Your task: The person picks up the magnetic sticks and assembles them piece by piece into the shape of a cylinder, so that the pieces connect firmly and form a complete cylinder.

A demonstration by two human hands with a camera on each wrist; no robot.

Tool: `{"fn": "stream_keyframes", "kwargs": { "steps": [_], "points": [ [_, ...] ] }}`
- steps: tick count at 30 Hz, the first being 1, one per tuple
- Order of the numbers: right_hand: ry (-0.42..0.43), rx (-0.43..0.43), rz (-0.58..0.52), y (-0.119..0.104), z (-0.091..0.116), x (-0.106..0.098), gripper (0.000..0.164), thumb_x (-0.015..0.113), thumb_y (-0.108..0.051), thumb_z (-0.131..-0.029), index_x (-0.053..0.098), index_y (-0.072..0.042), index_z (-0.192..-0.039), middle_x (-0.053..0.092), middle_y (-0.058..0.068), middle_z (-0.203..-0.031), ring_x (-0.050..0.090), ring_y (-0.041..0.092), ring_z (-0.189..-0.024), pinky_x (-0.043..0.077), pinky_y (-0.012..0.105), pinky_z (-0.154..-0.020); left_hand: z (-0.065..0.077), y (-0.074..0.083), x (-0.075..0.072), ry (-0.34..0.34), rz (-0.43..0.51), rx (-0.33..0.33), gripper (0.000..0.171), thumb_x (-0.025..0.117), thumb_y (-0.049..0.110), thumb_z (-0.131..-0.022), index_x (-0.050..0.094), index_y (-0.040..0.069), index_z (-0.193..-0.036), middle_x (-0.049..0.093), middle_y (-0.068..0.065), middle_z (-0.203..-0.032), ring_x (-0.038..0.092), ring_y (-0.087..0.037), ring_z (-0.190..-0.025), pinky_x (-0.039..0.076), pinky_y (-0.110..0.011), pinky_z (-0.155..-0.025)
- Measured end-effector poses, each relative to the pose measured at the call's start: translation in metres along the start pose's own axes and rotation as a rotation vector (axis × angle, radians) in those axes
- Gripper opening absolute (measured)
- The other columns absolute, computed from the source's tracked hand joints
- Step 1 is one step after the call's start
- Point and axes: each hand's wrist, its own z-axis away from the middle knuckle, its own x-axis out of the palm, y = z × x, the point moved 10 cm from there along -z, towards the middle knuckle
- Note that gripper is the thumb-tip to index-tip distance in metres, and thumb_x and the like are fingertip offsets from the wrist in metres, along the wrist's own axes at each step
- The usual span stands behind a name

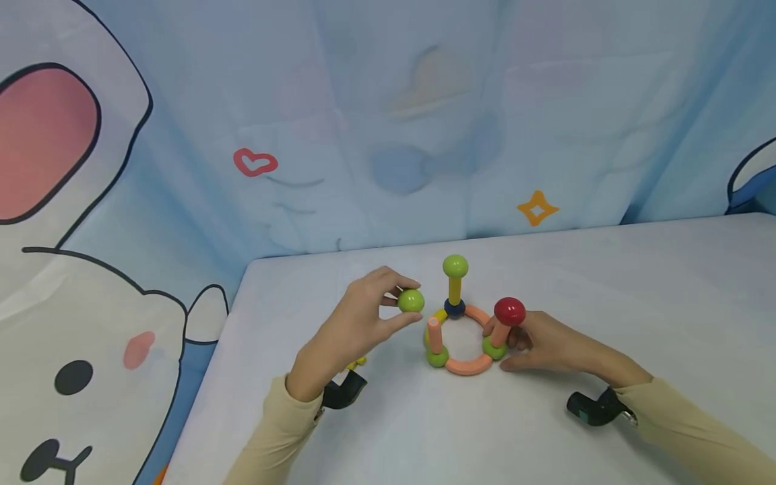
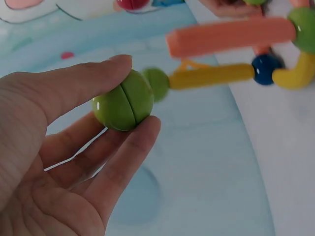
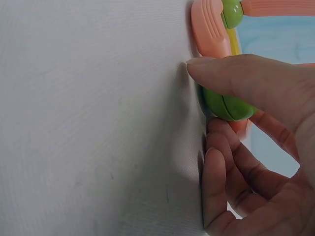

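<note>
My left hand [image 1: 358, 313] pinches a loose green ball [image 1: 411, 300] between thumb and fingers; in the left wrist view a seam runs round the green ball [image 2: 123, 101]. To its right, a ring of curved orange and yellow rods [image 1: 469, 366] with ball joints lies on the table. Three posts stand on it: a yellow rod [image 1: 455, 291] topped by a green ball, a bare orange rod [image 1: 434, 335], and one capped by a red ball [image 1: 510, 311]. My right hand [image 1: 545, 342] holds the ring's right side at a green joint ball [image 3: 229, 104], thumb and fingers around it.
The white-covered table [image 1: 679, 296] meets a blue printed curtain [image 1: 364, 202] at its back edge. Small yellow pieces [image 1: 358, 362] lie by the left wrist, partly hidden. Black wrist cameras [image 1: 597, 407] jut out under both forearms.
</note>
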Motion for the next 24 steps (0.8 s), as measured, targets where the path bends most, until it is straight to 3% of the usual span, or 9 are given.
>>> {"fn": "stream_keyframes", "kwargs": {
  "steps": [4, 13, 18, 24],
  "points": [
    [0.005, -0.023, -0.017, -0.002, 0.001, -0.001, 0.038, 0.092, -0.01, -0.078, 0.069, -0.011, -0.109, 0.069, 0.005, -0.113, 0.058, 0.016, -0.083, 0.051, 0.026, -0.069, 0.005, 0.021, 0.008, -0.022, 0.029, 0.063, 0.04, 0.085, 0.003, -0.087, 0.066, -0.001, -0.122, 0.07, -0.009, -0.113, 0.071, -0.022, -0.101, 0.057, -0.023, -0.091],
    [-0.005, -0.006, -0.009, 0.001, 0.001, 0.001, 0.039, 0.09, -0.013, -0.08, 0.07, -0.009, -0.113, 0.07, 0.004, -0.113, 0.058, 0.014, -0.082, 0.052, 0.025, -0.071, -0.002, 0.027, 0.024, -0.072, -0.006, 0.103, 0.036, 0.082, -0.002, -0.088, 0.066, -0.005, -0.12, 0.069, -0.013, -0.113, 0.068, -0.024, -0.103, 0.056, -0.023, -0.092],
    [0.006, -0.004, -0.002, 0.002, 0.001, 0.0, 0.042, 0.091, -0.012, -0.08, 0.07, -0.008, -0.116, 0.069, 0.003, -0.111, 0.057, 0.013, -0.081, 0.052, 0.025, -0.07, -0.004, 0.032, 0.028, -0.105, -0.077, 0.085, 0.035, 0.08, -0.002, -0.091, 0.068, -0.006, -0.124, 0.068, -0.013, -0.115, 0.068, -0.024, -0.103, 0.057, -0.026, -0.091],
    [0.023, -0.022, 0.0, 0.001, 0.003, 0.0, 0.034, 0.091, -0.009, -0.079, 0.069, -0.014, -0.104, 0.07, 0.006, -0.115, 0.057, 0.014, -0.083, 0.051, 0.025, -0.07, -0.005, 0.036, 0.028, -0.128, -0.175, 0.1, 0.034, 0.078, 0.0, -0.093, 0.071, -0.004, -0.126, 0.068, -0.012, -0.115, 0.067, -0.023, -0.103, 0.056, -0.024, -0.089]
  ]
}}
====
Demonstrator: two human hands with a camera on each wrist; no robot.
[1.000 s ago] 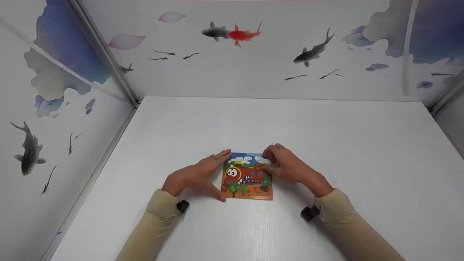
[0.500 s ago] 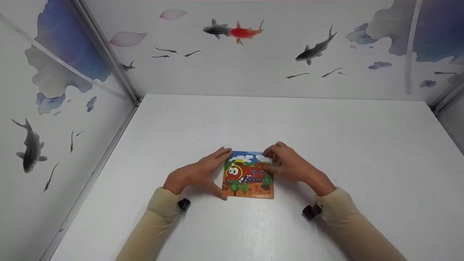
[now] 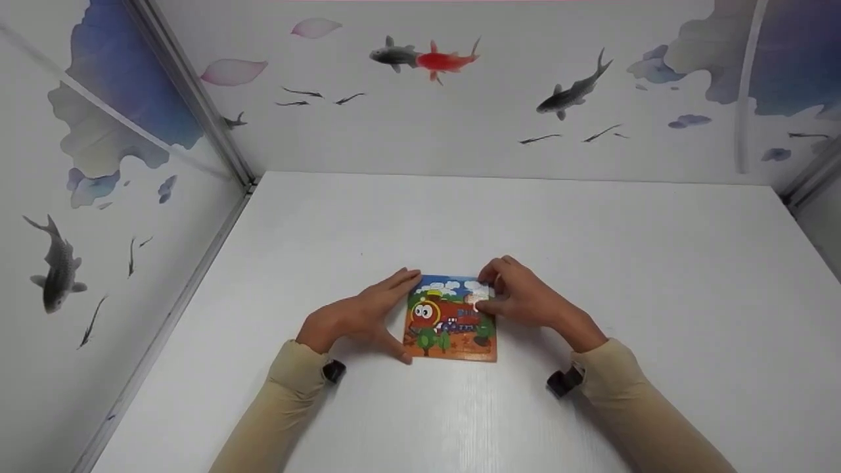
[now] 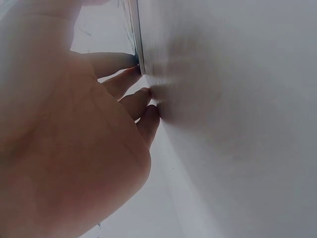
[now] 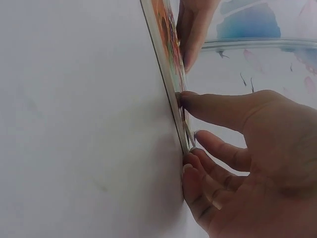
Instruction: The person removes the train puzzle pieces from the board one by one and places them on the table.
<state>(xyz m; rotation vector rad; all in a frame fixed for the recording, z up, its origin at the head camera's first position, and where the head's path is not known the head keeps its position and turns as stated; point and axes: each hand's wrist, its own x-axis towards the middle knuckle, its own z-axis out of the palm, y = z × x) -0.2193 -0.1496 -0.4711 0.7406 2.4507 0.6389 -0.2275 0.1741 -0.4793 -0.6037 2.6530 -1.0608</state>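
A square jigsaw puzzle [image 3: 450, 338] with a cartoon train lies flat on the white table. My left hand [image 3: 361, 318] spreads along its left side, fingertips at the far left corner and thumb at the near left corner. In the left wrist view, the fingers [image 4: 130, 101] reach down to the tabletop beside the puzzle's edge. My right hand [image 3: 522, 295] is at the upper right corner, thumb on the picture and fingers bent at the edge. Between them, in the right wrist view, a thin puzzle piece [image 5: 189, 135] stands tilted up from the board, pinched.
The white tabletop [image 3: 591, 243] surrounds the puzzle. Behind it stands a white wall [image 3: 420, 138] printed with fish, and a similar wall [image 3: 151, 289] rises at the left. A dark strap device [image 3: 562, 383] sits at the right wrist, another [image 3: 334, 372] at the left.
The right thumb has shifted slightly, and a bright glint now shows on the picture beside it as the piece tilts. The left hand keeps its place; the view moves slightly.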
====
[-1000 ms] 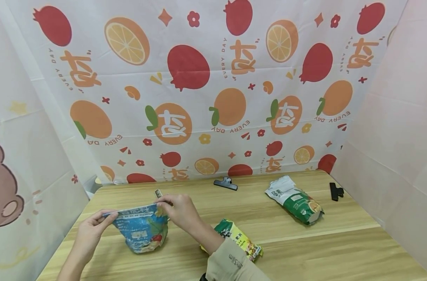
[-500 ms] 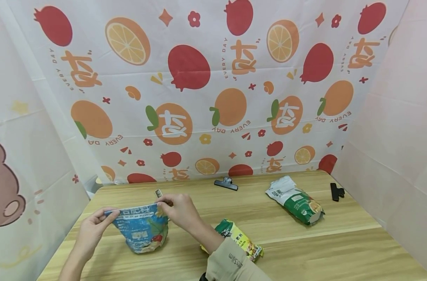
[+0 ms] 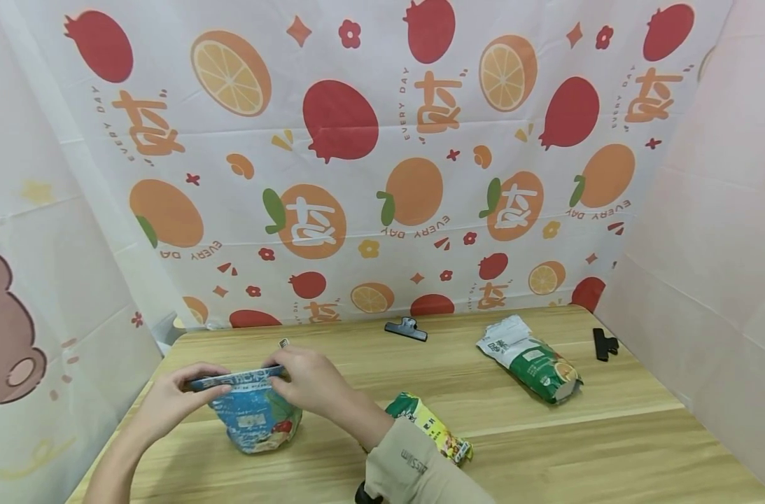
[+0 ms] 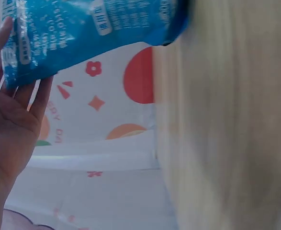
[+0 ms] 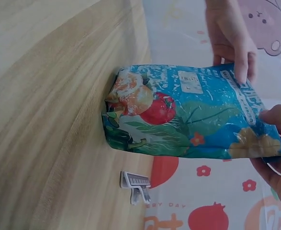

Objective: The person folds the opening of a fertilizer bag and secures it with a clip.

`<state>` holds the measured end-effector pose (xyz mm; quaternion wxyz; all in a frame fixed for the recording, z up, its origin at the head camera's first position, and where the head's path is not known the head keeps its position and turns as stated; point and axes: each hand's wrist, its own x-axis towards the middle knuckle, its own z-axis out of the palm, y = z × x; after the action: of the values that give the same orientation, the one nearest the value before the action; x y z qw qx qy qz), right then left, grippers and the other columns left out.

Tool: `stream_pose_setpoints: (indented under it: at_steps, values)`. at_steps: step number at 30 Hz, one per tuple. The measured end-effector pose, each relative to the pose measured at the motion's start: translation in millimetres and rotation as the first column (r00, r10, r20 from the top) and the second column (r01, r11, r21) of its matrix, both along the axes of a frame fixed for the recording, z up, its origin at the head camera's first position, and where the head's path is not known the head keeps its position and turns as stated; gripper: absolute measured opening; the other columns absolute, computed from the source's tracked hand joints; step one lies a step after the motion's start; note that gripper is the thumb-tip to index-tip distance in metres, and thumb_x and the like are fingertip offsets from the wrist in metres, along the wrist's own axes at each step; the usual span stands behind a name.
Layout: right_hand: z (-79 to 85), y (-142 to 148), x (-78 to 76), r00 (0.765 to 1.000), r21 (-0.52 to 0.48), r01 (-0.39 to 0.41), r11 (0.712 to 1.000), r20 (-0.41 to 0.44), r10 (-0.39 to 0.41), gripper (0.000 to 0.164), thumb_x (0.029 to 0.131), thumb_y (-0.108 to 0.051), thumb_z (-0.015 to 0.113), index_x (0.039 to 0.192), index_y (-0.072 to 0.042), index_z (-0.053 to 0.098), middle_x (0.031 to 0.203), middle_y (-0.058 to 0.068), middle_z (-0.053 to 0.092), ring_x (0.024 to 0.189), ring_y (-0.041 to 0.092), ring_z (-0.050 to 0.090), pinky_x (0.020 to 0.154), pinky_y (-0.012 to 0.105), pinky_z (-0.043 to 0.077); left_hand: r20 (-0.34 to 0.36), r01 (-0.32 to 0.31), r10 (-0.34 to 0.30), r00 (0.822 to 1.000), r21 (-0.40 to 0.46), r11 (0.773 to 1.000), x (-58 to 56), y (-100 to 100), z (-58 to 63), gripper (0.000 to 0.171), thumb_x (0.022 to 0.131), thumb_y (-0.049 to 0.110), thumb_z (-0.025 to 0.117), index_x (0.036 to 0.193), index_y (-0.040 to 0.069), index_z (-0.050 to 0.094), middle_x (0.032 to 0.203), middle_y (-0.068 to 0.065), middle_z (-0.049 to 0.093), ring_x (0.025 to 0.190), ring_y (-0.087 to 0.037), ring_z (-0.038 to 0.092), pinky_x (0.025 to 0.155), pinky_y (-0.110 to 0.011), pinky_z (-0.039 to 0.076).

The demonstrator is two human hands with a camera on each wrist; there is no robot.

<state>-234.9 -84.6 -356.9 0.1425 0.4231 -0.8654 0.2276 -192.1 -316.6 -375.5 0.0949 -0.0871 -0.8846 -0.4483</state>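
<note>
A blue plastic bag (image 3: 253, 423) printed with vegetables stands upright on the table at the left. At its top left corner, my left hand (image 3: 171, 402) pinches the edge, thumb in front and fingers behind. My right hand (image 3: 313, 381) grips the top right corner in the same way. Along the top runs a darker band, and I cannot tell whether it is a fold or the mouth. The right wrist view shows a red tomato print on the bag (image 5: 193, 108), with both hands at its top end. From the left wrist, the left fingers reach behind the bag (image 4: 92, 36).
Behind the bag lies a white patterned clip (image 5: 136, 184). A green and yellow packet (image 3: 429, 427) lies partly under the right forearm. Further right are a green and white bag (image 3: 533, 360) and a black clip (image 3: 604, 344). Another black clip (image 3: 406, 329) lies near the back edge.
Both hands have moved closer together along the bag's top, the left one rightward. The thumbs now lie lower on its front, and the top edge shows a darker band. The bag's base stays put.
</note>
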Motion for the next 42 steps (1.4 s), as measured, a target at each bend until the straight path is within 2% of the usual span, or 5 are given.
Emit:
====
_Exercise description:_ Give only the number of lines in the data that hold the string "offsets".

_Result of this task:_ 2